**Action item:**
Every line of the listing below should be written out exactly, minus its pictures.

[Exercise data — start]

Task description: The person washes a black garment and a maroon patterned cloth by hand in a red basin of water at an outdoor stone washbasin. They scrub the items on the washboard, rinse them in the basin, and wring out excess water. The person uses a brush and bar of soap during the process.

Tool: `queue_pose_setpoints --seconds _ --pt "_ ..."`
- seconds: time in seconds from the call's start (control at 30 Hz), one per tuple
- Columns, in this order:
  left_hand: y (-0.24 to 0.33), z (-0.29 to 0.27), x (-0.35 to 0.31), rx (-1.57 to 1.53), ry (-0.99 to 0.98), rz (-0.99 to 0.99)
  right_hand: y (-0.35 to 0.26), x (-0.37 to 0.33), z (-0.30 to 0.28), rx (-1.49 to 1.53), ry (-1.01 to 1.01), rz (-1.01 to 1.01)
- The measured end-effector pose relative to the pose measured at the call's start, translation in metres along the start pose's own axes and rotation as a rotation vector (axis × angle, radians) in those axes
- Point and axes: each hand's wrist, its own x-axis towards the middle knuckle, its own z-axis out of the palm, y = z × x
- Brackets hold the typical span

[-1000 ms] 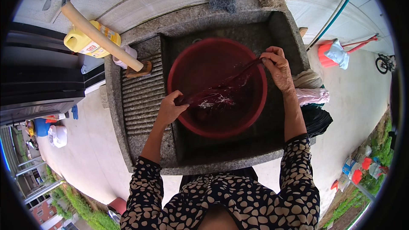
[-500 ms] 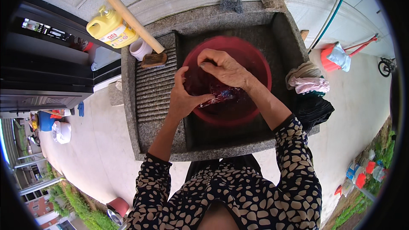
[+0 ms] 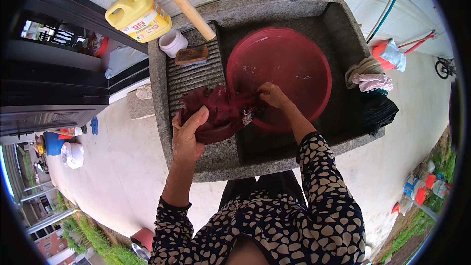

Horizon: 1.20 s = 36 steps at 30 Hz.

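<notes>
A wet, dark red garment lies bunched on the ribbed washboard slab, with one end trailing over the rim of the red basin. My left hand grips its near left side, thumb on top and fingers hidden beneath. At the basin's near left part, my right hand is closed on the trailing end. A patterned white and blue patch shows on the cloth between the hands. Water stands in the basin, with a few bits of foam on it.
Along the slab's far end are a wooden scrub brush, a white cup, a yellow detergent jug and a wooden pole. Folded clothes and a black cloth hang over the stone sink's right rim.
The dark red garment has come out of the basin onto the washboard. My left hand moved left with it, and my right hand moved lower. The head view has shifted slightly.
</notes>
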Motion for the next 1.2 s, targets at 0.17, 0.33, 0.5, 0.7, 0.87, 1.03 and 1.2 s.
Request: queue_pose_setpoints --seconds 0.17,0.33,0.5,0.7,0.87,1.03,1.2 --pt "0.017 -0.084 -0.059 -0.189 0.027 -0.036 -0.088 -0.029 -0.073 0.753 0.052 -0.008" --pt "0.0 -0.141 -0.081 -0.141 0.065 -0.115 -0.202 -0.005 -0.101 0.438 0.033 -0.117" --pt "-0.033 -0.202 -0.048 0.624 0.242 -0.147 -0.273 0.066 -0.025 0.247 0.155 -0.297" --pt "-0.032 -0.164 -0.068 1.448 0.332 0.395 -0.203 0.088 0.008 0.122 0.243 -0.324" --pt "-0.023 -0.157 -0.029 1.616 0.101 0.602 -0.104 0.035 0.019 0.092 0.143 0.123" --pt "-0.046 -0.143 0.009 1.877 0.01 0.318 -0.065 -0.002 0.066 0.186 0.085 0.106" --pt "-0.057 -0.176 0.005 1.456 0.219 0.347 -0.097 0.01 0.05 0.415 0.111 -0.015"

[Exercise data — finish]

**Task solution:**
Task description: The person washes a black garment and a maroon patterned cloth by hand in a red basin of water at an outdoor stone washbasin. They scrub the items on the washboard, rinse them in the basin, and wring out excess water. The person uses a brush and bar of soap during the process.

Tool: `queue_pose_setpoints --seconds _ --pt "_ ..."`
- seconds: time in seconds from the call's start (control at 30 Hz), one per tuple
- Columns, in this order:
  left_hand: y (-0.24 to 0.33), z (-0.29 to 0.27), x (-0.35 to 0.31), rx (-1.57 to 1.53), ry (-0.99 to 0.98), rz (-0.99 to 0.99)
  right_hand: y (-0.35 to 0.26), x (-0.37 to 0.33), z (-0.30 to 0.28), rx (-1.49 to 1.53), ry (-1.01 to 1.01), rz (-1.01 to 1.01)
- The measured end-effector pose relative to the pose measured at the call's start, translation in metres along the start pose's own axes and rotation as a rotation vector (axis × angle, radians) in those axes
- Point and axes: each hand's wrist, its own x-axis towards the middle knuckle, its own z-axis out of the palm, y = z × x
- Brackets hold the typical span

[-1000 ms] 
[-500 ms] 
[+0 ms] 

Horizon: 1.20 s = 36 steps at 30 Hz.

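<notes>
A wet, dark red garment lies bunched on the ribbed washboard slab, with one end trailing over the rim of the red basin. My left hand grips its near left side, thumb on top and fingers hidden beneath. At the basin's near left part, my right hand is closed on the trailing end. A patterned white and blue patch shows on the cloth between the hands. Water stands in the basin, with a few bits of foam on it.
Along the slab's far end are a wooden scrub brush, a white cup, a yellow detergent jug and a wooden pole. Folded clothes and a black cloth hang over the stone sink's right rim.
The dark red garment has come out of the basin onto the washboard. My left hand moved left with it, and my right hand moved lower. The head view has shifted slightly.
</notes>
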Motion for the next 1.2 s, targets at 0.17, 0.33, 0.5, 0.7, 0.87, 1.03 and 1.2 s.
Request: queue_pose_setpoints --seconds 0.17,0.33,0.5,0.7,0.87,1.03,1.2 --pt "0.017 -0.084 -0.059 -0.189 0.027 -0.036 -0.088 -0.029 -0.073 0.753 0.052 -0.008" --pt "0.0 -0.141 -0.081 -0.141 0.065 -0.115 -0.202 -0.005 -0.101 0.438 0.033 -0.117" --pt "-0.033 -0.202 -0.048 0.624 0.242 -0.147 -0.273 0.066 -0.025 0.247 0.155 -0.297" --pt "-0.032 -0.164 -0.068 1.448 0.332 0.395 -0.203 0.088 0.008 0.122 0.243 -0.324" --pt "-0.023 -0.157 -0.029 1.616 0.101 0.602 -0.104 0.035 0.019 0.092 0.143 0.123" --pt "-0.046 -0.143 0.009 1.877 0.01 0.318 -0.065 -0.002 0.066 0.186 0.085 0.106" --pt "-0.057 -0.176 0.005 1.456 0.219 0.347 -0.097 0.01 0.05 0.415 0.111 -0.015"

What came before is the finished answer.